PROBLEM: Exactly reproduce the data from its first line through the line with "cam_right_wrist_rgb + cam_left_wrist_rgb", leaving out every line after it.
───── SUPPLIED MATERIAL
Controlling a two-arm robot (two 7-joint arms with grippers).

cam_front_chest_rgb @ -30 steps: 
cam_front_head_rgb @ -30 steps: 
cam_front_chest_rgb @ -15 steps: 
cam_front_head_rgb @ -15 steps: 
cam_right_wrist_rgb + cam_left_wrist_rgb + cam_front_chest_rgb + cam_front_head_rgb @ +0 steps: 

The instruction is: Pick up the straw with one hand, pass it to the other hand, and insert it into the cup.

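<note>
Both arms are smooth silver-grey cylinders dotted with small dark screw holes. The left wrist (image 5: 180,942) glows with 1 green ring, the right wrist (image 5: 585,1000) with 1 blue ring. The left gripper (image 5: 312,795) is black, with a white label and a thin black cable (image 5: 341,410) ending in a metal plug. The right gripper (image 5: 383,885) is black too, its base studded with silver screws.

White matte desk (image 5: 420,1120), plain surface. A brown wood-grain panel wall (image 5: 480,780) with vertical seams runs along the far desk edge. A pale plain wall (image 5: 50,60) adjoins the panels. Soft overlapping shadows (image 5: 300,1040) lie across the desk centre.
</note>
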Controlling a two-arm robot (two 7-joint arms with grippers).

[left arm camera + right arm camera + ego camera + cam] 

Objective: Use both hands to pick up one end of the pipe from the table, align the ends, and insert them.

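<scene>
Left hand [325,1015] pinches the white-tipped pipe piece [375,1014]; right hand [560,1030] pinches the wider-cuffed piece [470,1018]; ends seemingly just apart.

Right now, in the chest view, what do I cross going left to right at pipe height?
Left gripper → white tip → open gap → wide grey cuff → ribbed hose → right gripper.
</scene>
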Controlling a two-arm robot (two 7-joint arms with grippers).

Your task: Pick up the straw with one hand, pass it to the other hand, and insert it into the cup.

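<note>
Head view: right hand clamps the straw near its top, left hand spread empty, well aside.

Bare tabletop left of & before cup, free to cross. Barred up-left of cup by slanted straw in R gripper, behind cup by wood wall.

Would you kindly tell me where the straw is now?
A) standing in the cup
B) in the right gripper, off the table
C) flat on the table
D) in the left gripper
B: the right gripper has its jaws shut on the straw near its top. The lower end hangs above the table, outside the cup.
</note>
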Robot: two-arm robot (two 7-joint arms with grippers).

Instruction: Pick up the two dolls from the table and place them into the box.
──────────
ANSWER FOR THIS EXERCISE:
Controlling a two-arm robot (two 7-joint arms with grippers).

cam_front_chest_rgb @ -30 steps: 
cam_front_head_rgb @ -30 steps: 
cam_front_chest_rgb @ -15 steps: 
cam_front_head_rgb @ -15 steps: 
cam_right_wrist_rgb + cam_left_wrist_rgb + cam_front_chest_rgb + cam_front_head_rgb @ +0 steps: 

The work on this exercise is done.